謙虚な気持ちが多様性の寛容につながる
2019年8月19日
平成から令和の時代となり早3ヶ月以上過ぎました。新しい時代の息吹を感じ、皆さんが生き生きと前向きに行動できる世の中にしたいものです。
昨年、訪日外国人数は3,000万人を超えました。特に、関西の伸びが顕著です。6月には大阪でG20が開催され、2025年の万博に向けて国際都市の印象が深まったと思われます。また外国人に限らず、異なる考え方、価値観や感性をもつ人たちが増えてきています。これまでの画一的な見方、捉え方と違う面を大事にする社会となってきました。 Sexual Orientation Gender Identity (SOGI)もその一例です。これからの社会、将来において、多様性がキーワードになると多くの人が言っています。そのような社会に対応するには、自分自身が持っているものとは違う異質を受け入れる「受容力」が重要になってくるのではないでしょうか?

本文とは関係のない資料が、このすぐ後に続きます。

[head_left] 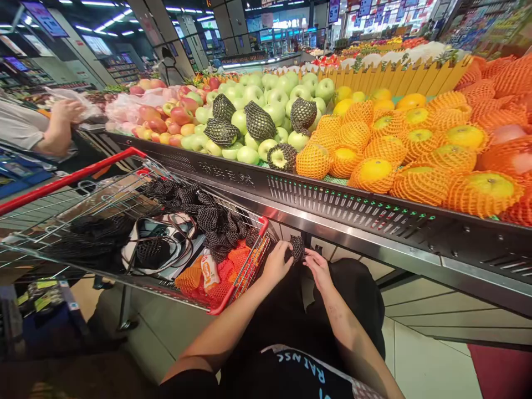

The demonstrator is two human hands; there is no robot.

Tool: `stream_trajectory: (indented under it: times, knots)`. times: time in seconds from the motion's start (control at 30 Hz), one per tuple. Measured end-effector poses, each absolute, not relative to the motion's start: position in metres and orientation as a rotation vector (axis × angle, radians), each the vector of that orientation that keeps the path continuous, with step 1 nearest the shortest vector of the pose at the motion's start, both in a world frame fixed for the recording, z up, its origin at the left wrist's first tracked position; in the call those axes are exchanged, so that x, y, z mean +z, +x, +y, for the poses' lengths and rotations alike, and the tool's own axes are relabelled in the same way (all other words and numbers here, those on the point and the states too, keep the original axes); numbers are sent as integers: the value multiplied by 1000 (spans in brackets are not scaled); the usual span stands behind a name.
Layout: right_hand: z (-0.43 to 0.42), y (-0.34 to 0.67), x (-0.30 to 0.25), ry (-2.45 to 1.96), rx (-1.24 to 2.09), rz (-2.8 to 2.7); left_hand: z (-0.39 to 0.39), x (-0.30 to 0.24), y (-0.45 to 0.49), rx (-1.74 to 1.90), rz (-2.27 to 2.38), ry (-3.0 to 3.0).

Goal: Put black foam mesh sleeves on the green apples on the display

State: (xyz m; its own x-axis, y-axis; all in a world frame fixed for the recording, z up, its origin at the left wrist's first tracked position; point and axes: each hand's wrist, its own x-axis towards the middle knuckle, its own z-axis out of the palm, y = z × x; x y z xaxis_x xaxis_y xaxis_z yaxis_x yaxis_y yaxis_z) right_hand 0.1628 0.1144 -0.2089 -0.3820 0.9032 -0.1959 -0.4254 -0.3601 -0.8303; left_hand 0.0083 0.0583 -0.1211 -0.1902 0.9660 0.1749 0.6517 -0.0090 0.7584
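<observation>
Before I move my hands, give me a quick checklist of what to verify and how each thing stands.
1. Left hand has a grip on the black net: ok.
2. Right hand touching it too: cannot tell; the fingertips are right at its edge.
3. Anything inside that net: cannot tell.
4. Black-netted fruit resting among the green apples: ok.
5. Spare black nets in the cart on your left: ok.
6. Other person's hand away from yours: ok, far off at the left.
</observation>
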Motion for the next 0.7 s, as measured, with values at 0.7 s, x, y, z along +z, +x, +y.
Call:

今後、自分とは違う考え方をする人々と仕事をしていくことが増えてくるでしょう。異質な人々が同じ職場にいる状況で生産的な仕事をしていくには、まず相手のことを知る努力が必要です。それまで個人々々が生きてきた背景が違うので、考え方が違うのは当たり前だと思うことが自然だと思います。そういう気持ちがなければ相手に対して配慮が足りなくなります。自分本位になり他人のことは文字通り他人事になるでしょう。場合によっては喧嘩にまで発展してしまう恐れもあります。

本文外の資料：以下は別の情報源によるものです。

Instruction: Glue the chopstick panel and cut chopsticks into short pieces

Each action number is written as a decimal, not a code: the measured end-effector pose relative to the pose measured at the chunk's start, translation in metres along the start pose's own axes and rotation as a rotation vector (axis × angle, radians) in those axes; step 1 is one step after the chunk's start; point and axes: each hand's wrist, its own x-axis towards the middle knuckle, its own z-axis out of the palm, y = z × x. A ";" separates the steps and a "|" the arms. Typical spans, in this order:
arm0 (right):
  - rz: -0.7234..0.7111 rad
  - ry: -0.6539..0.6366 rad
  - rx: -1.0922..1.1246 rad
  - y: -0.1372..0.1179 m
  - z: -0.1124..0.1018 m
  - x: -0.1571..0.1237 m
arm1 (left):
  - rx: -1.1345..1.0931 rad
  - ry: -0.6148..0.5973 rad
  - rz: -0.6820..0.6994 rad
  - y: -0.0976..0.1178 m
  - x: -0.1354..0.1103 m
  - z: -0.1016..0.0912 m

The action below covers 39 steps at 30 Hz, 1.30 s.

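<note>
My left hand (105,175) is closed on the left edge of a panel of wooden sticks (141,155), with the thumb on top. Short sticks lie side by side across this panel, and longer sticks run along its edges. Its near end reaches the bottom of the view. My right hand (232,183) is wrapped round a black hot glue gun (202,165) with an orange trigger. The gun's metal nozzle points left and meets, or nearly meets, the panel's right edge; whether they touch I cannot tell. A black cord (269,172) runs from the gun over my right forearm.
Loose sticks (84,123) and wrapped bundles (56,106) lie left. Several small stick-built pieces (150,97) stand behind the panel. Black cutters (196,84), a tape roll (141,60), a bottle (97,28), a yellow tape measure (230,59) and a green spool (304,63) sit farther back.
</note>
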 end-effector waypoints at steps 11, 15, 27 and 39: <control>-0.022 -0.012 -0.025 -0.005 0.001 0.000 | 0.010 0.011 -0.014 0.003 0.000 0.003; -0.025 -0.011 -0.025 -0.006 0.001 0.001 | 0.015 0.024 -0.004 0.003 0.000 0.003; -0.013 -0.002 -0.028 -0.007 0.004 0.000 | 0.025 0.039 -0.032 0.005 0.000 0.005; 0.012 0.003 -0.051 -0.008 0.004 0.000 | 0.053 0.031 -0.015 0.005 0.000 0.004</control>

喧嘩にまでとはちょっと飛躍しすぎかもしれませんが、このような状況にならないためには、異質を感じ取る「感受力」が求められます。自分と違う立場の人と真摯に向き合い、相手を「感じ取ろう」とする態度やそれを引き出す会話が必要です。これが多様性に満ちた世の中を生き抜くポイントだと思いますし、結果として人間関係を良くしていくことに繋がります。真摯に向き合うには、まず自分と相手は違うということを改めて認識し、相手をリスペクトすることが必要だと思います。これまで学長室だよりで記しましたが、どんな人でも必ず自分より優れていることがあるので、それを見つけリスペクトして対話することが望まれると思います。
ただ自分が相手を知ろうと向き合っても、相手が自分のことを理解してもらえないこともあるでしょう。このような場合、相手の能力の問題、つまり相手が悪いのではなく、自分自身の態度や説明が不十分なのでは、という謙虚な姿勢が大事になるではないでしょうか。新渡戸稲造の言葉に「人を愛して愛の反響なきは己の愛の足らぬを証拠と知るべし」があります。他人のせいにするのではなく、まずは自分自身に問題がないのか、自分自身に問うことが求められるということです。
先日、東京のある学園の理事長、学長を兼ねてらっしゃる方と懇親の場で話す機会がありました。その中で組織のリーダー、フォロワーを問わず一緒に仕事をしたい人とはどういう人かという話になりました。その理事長曰く「自分と異なる意見を持つ人を受け入れる人」「学び続ける人」「周囲の人を大切にする人」の3つを挙げられました。今まで以上に多様性に対応せねばならない世の中になります。その中で仕事を含めて生活していくには、このような心持ちを持っていくことが大切だと感じた次第です。
謙虚な気持ちで自問自答しながら周囲の人々と生活をしていく。そう、うちの愛犬は散歩に行きたくてはやる気持ちを抑え、身体が硬い主人がストレッチを終えるまで玄関でじっと待っています。相手を受け入れ、ちゃんと学び、そして周囲の人を大切にしています。